On the surface, The Social Network is a film that tells the story of Facebook but since we already knew at the time of the film’s release that Facebook will ultimately be a success, as was the case in real life, Sorkin and Fincher chose to focus on the relationships in the film.
The driving factor of The Social Network is the fragile friendship between Mark and Eduardo (Garfield). This, combined with Mark’s gullible and naive nature, his tendency to not look beyond the surface and his not-so-clever ways of dodging the Winklevoss twins and Divya, all form Mark’s personality. His eccentric and self-consumed ways, his jealousy and the dire need to gain acceptance form his character that the director then utilises it to tell the story.

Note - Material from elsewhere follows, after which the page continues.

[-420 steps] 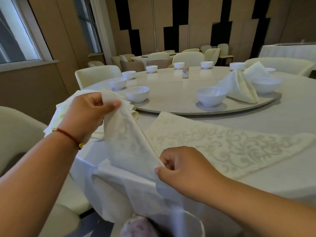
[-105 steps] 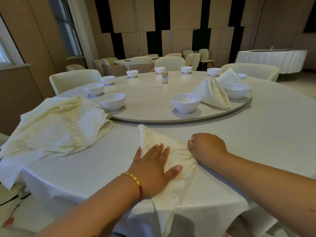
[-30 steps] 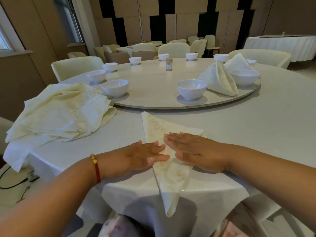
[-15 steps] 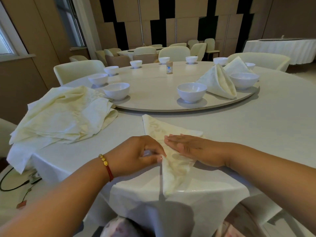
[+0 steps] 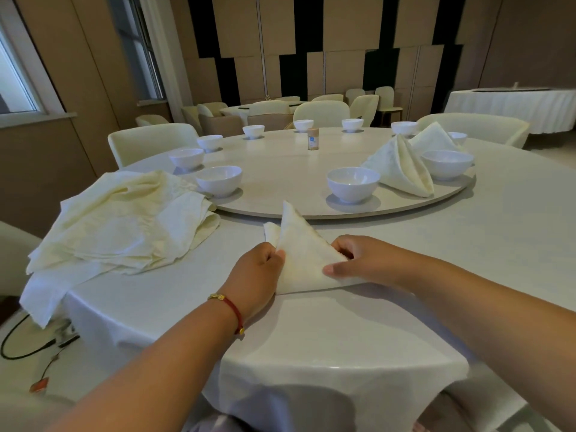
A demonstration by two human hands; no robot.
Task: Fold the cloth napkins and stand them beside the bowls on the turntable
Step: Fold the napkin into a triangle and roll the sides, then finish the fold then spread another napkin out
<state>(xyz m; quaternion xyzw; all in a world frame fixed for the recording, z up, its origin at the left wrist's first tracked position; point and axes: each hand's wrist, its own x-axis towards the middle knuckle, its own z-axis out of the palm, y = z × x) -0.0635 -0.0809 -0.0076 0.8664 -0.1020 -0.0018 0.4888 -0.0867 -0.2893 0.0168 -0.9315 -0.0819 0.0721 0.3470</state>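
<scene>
A cream napkin (image 5: 304, 255) folded into a triangle lies on the tablecloth just before the turntable (image 5: 280, 169), its tip pointing away from me. My left hand (image 5: 255, 272) pinches its left edge and my right hand (image 5: 358, 260) grips its right corner. Two folded napkins stand on the turntable at the right, the nearer one (image 5: 402, 169) between two white bowls (image 5: 352, 183) (image 5: 446, 163). Several more bowls ring the turntable, one at the near left (image 5: 218, 180).
A loose pile of unfolded cream napkins (image 5: 124, 219) lies on the table at my left. A small brown bottle (image 5: 313, 138) stands mid-turntable. Cream chairs (image 5: 149, 143) surround the table. A cable (image 5: 18, 347) lies on the floor at the left.
The napkin's hanging lower point has been folded up, making a shorter triangle on the table. Both hands went from pressing flat to gripping its sides.
</scene>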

Sorkin and Fincher’s collaboration here can be seen clearly in the film. Sorkin is known for his fast-paced dialogue and we have all seen examples of the same in The West Wing and A Few Good Men among others. The Social Network relies on its dialogue to advance the story and even though the characters are talking all the time and hardly leave anything for subtext, the audience is engaged because of the constant movement, the simultaneous subjects that navigate a conversation and also the way the actors deliver these lines.
With too much dialogue in a confined physical space, one always runs the risk of losing the audience’s attention but here Fincher steps in and takes control. The scenes with depositions, that form the other timeline of the film, hold only because Fincher has shot them with enough cuts. Through all these scenes, characters are usually confined to their chairs but the angle chosen to highlight their headspace makes all the difference.
The Social Network won three Academy Awards – Best Film Editing, Best Original Score and Best Adapted Screenplay (Sorkin) and was nominated in five other categories. The film released in 2010 but contrary to popular belief the film isn’t about Facebook and that is precisely why its stays significant as a strong piece of cinema.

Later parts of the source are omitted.